- _Exercise requirements_
For this exercise, please reproduce the records below word for word, from the first line through the line with "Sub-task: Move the".

─── Material provided ───

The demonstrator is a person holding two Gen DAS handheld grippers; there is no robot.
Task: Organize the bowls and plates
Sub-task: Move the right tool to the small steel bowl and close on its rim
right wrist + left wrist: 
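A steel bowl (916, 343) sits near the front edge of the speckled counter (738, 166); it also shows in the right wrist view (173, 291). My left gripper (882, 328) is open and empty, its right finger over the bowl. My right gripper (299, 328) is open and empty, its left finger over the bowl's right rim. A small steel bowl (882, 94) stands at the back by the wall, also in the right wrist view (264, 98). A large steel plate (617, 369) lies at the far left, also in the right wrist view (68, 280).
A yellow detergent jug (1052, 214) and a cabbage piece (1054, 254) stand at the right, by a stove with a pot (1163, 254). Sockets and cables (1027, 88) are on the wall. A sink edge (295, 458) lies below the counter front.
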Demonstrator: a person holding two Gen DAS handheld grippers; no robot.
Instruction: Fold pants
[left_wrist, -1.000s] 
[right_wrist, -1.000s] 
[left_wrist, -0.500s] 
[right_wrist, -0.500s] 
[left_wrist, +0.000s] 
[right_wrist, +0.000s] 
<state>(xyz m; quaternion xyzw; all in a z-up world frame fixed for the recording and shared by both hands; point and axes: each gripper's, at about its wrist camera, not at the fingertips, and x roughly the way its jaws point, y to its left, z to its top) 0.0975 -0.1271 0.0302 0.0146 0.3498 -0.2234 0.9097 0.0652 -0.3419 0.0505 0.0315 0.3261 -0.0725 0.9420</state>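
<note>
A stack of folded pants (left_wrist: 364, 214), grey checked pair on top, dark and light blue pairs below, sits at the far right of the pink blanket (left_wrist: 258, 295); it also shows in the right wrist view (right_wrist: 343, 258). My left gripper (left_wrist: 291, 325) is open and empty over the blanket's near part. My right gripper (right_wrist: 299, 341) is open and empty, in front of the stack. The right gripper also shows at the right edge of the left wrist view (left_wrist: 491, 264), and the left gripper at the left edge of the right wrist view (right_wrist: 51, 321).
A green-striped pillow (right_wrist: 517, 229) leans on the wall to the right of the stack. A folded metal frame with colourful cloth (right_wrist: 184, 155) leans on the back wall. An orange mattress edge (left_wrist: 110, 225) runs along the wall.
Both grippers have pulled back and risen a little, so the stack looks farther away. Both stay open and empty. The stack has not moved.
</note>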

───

- _Task output_
The demonstrator is a person holding two Gen DAS handheld grippers; there is no robot.
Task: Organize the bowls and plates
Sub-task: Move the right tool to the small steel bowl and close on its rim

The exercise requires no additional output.